→ Brief: From the records that follow, return exactly the lines beginning at the one that contains "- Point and" and ending at the one that contains "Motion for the", pictures left out.

→ Source material:
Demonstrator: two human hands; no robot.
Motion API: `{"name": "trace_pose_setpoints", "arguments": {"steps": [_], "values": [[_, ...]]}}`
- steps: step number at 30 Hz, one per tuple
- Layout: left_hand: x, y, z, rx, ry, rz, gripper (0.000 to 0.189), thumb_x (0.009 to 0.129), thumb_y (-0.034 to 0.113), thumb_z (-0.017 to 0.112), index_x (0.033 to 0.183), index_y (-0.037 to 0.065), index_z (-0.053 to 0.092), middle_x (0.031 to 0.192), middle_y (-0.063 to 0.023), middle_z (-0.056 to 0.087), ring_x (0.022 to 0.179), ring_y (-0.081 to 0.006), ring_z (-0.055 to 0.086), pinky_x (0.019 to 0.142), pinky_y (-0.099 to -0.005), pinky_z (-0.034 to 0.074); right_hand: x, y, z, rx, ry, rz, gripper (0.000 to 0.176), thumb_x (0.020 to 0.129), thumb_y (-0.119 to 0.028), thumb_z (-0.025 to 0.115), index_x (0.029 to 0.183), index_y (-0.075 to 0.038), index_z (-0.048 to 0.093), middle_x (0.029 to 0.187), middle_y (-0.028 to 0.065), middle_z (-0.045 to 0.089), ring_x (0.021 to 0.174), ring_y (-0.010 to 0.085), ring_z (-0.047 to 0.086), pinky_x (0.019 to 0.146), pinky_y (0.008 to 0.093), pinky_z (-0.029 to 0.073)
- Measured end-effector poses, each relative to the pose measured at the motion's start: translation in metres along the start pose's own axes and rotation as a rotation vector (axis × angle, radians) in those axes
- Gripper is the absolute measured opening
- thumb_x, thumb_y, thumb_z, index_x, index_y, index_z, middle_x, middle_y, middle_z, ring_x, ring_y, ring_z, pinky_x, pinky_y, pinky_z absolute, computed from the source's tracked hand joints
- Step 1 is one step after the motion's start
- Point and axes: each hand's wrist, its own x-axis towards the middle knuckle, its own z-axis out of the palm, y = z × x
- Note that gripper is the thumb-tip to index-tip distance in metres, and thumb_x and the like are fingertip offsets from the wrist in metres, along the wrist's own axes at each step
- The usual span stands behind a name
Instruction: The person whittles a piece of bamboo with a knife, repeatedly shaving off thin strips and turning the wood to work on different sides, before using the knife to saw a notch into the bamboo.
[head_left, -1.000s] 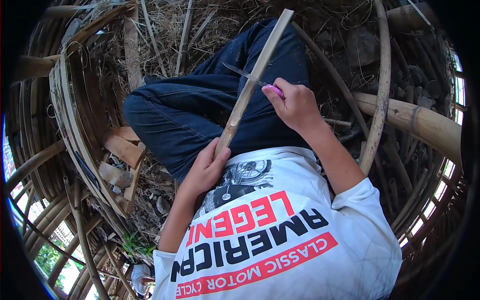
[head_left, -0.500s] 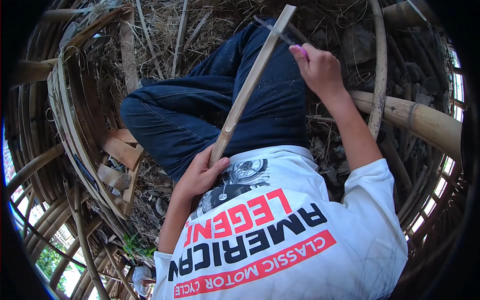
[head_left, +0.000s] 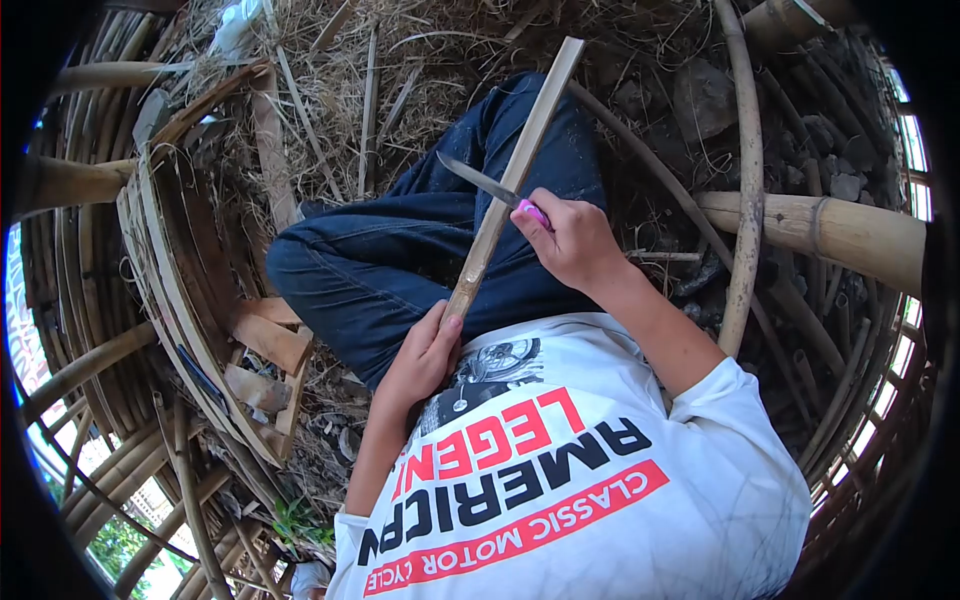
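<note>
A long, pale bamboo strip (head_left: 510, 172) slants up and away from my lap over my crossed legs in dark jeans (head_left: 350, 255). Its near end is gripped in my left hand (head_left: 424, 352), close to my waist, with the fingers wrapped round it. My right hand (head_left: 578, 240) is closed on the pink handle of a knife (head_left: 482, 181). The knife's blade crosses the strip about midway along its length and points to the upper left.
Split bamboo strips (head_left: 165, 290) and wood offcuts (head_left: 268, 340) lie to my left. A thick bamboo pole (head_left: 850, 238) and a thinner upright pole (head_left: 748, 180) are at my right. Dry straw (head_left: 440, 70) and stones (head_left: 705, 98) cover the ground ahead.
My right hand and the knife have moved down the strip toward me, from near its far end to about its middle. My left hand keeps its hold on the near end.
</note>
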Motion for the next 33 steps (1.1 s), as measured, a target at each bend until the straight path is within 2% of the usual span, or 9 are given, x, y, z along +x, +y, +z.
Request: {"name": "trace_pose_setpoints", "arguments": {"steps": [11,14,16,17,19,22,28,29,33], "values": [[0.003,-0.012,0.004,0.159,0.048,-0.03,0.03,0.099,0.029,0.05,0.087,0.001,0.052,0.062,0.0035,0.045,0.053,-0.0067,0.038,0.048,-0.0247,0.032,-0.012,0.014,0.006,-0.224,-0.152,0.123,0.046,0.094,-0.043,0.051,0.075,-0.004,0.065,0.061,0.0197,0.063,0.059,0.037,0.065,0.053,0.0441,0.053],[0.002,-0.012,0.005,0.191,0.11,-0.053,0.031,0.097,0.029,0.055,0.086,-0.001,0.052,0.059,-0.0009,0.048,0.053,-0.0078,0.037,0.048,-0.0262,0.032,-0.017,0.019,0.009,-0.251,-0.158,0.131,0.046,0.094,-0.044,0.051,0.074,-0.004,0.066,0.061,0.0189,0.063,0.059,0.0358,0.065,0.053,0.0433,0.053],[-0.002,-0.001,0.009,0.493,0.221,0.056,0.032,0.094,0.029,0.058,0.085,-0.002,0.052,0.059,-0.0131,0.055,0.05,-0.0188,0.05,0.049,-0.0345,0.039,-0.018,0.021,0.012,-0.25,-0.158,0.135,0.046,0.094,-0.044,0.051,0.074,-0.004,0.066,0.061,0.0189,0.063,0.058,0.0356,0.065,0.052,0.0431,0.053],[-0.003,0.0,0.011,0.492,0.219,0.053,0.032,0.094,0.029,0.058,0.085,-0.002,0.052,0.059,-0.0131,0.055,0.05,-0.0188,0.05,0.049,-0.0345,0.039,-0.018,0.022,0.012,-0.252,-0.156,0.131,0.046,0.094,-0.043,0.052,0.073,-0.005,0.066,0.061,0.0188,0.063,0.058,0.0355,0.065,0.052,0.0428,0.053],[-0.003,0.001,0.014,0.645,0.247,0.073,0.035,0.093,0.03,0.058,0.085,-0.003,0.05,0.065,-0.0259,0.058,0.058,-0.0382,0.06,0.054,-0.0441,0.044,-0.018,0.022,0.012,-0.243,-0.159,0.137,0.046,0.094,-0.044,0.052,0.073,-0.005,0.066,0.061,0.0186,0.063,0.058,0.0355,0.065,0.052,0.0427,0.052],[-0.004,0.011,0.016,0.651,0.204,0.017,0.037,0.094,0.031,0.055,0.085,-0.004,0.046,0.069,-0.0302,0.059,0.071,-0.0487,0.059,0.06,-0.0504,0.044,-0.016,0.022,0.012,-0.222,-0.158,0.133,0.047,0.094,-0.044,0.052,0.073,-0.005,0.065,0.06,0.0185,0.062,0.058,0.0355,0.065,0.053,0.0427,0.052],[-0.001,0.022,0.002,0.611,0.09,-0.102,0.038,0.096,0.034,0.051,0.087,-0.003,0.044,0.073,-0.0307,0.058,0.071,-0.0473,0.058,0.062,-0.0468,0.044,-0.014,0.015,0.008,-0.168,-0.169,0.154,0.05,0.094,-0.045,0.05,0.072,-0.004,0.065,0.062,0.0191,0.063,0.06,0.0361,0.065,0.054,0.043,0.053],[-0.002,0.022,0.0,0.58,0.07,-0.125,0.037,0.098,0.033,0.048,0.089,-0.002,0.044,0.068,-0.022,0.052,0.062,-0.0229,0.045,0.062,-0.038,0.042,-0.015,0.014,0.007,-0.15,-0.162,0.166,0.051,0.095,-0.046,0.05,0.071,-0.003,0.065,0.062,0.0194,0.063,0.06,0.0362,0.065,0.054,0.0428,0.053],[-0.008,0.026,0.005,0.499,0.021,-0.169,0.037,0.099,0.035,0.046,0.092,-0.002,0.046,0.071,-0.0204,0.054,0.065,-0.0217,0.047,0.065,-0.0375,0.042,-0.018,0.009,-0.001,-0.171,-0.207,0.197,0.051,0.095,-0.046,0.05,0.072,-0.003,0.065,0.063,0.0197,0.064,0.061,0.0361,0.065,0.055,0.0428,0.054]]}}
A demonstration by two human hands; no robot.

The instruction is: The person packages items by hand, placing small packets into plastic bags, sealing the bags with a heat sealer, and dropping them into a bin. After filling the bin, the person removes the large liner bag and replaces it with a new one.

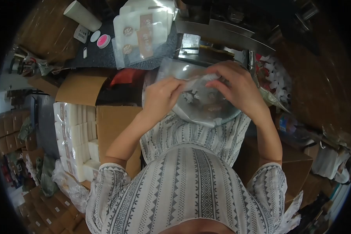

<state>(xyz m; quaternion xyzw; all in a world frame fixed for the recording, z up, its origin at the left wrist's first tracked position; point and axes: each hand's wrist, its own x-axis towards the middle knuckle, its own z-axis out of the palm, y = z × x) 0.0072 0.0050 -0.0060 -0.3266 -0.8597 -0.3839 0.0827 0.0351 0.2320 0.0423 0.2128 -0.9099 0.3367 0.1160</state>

→ Solution below:
- Point and axes: each hand's wrist, its own x-axis towards the middle knuckle, its own z-axis out of the palm, y = z × x
- Note that gripper is the thumb-tip to index-tip distance in metres, and thumb_x and the like are fingertip offsets from the wrist in metres, along the wrist's own axes at each step
- The usual span stands behind a name
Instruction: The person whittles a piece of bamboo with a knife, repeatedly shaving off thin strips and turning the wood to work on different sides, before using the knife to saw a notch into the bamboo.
[head_left, -1.000s] 
[head_left, -0.500s] 
[head_left, +0.000s] 
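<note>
A long, pale bamboo strip (head_left: 510, 172) slants up and away from my lap over my crossed legs in dark jeans (head_left: 350, 255). Its near end is gripped in my left hand (head_left: 424, 352), close to my waist, with the fingers wrapped round it. My right hand (head_left: 578, 240) is closed on the pink handle of a knife (head_left: 482, 181). The knife's blade crosses the strip about midway along its length and points to the upper left.
Split bamboo strips (head_left: 165, 290) and wood offcuts (head_left: 268, 340) lie to my left. A thick bamboo pole (head_left: 850, 238) and a thinner upright pole (head_left: 748, 180) are at my right. Dry straw (head_left: 440, 70) and stones (head_left: 705, 98) cover the ground ahead.
My right hand and the knife have moved down the strip toward me, from near its far end to about its middle. My left hand keeps its hold on the near end.
</note>
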Motion for the next 33 steps (1.1 s), as measured, a target at each bend until the straight path is within 2% of the usual span, or 9 are given, x, y, z along +x, +y, +z.

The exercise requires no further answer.